A discussion was brewing that revolved around some people believing that the wife in a marriage likely did every possible to warn the husband that she was preparing to leave the marriage. The opposite argument was that often times the wife has taken years to leave but in that time did very little to really warn or try to change things. The latter woman falling under the " Plan B wife ", who finds another man, scopes him out for some time before moving forward and then keeps the husband on the hook after EA/PA has begun. I suspect that Plan B might also apply to men but in this case...

My response to Bob was :

Bob you have hit the nail on the head with this. My wife has no question taken the Plan B approach. However I would add that PLan B women kid themselves into believing they did everything possible to get the message out to their spouse, they reason that they really tried when they didn't.

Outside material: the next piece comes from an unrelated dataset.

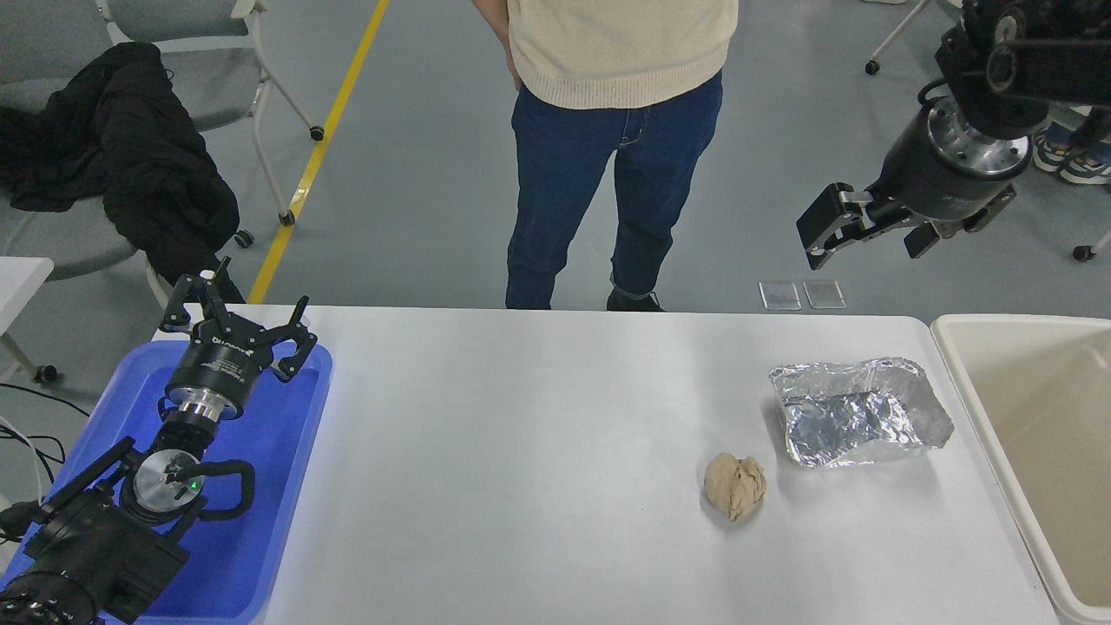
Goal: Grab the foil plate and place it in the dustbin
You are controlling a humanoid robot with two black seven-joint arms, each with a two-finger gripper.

My question...is there a point in the future at which Plan B wife, after the dust has subsided, that she realizes she didn't do everything she believed she did and when the anger dissipates does she begin to feel the love that was once there and could have been there if she hadn't put up those walls. That she begins to start to remember the good instead of convincing herself it was all bad ? 

Finally, while the OM has become the savior, does this luster rub off after the wife has really had time to think ? If that wife was a very difficult woman to begin with, when do these traits begin to re-surface where she is now projecting on this new man ?

I had always wished that, in my heart there was way my wife COULD have another relationship ( while I waited ) so that she could see that it wasn't all peaches and cream out there, that she might have been too judgmental and that she didn't have it so bad with me. That with such an opportunity she would realize that there was still lots of love left, but that it was buried deep.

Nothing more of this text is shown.